22. A method for producing a stainless steel product having a low contact electrical resistance, which comprises:corroding the surface of a stainless steel product by use of an aqueous acidic solution so as to expose a conductive metallic inclusion of carbide and/or a conductive metallic inclusion of boride on the surface; neutralizing the product by use of an aqueous alkaline solution having a pH of 7 or more; and, washing and drying the product.

23. A method according to claim 22, wherein the aqueous acidic solution contains 2-20 mass % hydrofluoric acid and 5-20 mass % nitric acid.

24. A method according to claim 22, wherein an average amount of corrosion by the aqueous acidic solution is 5-60 g/m2.

25. A bipolar plate for a polymer electrode fuel cell, which bipolar plate comprises a stainless steel product as recited in claim 1.

26. A bipolar plate for a polymer electrode fuel cell, which bipolar plate comprises a stainless steel product as recited in claim 2.

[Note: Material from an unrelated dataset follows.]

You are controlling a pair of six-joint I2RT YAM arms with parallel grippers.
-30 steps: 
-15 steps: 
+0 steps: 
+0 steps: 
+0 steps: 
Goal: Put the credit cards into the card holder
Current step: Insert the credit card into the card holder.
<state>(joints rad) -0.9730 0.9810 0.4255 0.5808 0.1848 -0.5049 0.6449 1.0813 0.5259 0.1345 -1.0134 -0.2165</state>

27. A polymer electrode fuel cell in which a fuel gas and an oxidizing agent gas are supplied to an assembly produced by laminating a plurality of membrane electrode assemblies while inserting a bipolar plate between membrane electrode assemblies to thereby generate DC power, which fuel cell has a bipolar plate as recited in claim 25.

28. A polymer electrode fuel cell in which a fuel gas and an oxidizing agent gas are supplied to an assembly produced by laminating a plurality of membrane electrode assemblies while inserting a bipolar plate between membrane electrode assemblies to thereby generate DC power, which fuel cell has a bipolar plate as recited in claim 26.